Vou trabalhar muito para voltar á seleção em 2013
1 - Como avalia seu desempenho em 2012? Termina o ano feliz?
O Acho que foi um ano bom, como foi 2010 e 2011, com dois títulos. Lógico que um dos títulos foi a Recopa, que no Brasil não tem tanta expressão, mas para gente foi importante manter essa média. Tive oportunidade de ser convocado para a Seleção também. Mesmo com a lesão aprendi muito.

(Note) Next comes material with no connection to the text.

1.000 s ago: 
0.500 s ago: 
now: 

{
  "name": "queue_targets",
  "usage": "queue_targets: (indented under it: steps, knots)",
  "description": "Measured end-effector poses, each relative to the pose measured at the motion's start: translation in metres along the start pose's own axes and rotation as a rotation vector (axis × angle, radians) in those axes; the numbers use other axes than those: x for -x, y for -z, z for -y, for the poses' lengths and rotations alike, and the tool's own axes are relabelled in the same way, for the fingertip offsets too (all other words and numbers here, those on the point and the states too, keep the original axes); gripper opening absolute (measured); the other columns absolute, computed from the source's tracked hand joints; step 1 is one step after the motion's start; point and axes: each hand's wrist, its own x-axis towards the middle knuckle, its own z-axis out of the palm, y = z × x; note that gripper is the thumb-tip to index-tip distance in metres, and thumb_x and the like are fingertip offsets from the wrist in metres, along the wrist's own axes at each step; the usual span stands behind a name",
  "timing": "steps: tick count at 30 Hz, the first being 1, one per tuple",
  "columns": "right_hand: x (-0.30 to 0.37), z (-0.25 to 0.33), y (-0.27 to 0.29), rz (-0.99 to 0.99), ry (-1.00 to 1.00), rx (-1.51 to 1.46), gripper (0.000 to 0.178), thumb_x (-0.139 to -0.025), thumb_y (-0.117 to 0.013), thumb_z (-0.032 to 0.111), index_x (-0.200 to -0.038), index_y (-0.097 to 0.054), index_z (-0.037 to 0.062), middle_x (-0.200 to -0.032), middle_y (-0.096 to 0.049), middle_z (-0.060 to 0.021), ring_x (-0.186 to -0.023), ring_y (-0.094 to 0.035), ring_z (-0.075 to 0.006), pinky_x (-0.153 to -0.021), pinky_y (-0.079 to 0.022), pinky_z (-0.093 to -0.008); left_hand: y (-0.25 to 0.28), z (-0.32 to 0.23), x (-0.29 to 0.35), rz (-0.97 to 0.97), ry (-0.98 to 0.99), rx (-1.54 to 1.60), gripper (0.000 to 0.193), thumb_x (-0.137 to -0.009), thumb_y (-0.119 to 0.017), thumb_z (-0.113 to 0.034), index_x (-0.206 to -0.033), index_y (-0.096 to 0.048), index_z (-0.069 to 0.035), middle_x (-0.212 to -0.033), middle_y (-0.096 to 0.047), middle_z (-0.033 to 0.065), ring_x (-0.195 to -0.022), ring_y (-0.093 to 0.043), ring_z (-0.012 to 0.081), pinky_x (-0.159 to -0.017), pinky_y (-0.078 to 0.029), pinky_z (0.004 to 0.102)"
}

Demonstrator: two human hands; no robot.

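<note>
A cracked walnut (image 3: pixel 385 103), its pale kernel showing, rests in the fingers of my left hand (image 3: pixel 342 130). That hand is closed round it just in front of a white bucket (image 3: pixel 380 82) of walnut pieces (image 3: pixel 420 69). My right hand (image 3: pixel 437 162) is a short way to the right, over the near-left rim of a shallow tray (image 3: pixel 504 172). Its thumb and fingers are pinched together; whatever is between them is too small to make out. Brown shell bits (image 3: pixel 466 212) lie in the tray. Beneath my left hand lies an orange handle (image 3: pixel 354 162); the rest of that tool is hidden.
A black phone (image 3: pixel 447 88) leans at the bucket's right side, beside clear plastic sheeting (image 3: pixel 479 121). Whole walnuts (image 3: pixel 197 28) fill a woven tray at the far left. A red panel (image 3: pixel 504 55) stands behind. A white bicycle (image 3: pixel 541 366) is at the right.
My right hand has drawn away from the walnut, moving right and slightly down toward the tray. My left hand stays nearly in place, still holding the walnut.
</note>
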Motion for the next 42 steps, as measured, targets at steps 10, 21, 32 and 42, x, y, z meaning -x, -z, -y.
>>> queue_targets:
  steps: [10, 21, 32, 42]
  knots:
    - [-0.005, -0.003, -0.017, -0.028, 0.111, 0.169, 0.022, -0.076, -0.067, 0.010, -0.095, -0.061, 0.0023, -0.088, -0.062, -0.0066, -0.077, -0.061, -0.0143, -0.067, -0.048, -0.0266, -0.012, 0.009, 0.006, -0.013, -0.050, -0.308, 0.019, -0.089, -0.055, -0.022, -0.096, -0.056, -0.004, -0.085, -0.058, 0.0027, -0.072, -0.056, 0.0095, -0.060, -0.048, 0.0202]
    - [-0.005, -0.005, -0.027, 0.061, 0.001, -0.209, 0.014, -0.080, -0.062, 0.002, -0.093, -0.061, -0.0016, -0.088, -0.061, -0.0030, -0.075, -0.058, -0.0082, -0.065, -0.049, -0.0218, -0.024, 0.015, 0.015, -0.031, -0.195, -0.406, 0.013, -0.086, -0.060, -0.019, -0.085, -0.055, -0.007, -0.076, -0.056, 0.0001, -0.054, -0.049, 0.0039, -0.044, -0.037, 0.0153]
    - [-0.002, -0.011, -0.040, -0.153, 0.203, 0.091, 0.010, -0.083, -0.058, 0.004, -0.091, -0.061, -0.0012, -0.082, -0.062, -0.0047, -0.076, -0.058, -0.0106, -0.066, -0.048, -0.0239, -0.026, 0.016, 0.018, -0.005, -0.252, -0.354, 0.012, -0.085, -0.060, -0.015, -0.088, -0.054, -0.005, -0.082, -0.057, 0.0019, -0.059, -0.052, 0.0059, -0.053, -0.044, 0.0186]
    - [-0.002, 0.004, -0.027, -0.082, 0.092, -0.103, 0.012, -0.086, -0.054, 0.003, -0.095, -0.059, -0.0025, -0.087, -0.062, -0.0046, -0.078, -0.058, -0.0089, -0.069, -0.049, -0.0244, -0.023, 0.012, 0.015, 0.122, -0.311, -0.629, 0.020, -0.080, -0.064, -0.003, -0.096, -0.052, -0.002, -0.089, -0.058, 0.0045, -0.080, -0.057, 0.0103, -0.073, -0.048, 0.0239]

Apresentei qualidade para estar na Seleção e voltei recuperado. Mais joguei do que tomei gol, foi um ano produtivo esperava que fosse melhor, pela Olimpíada, da qual fui cortado, mas Deus sabe o que faz. Só tenho o que agradecer pela temporada.
2 - 1ndividualmente, você foi melhor em 2011 ou neste ano?
O Acho que o individual é sempre em segundo plano, em primeiro é o clube. 2011 foi melhor pois conquistamos a Libertadores, mas esse ano foi importante porque conseguimos o tri paulista, que só o time do Pelé tinha conseguido. Todo título é importante, é difícil analisar qual ano é melhor. A gente lamenta não ter ido bem no Brasileiro, o que nos afastou da Seleção e tirou visibilidade por não estarmos brigando pelo título. Torcemos para que em 2013 a gente consiga brigar por todos os títulos .
3 - Por que acha que foi "esquecido" por Mano depois da Olimpíada?
O Opção, apenas. Os goleiros que estavam indo mereciam estar lá. Temos muitos bons goleiros e ele estava tentando definir quais jogariam. Vou trabalhar muito para voltar à Seleção em 2013 e falar pouco.
4 - Você fala em ficar a carreira toda no Brasil. Para a Seleção, isso ajuda ou é melhor estar na Europa?
O Depende. Se você estiver fazendo um trabalho bem feito no Brasil, a visibilidade é grande, até porque a imprensa fica em cima. Mas, se estiver fora, chama mais atenção. Não sei, vai de cada treinador
.
5 - Tem alguma meta para 2013?
O Eu me cobro bastante, mas, para goleiro não é que nem atacante... Por exemplo,o Barcos chegou e falou que queria fazer 27 gols. Eu não estipulo números, quero tomar o mínimo possível, jogar mais do que tomar gol, como foi em 2012. Almejo conquistas, valorização, tudo isso a gente pensa para cada ano que passa. Quero continuar fazendo bom trabalho e tomar poucos gols.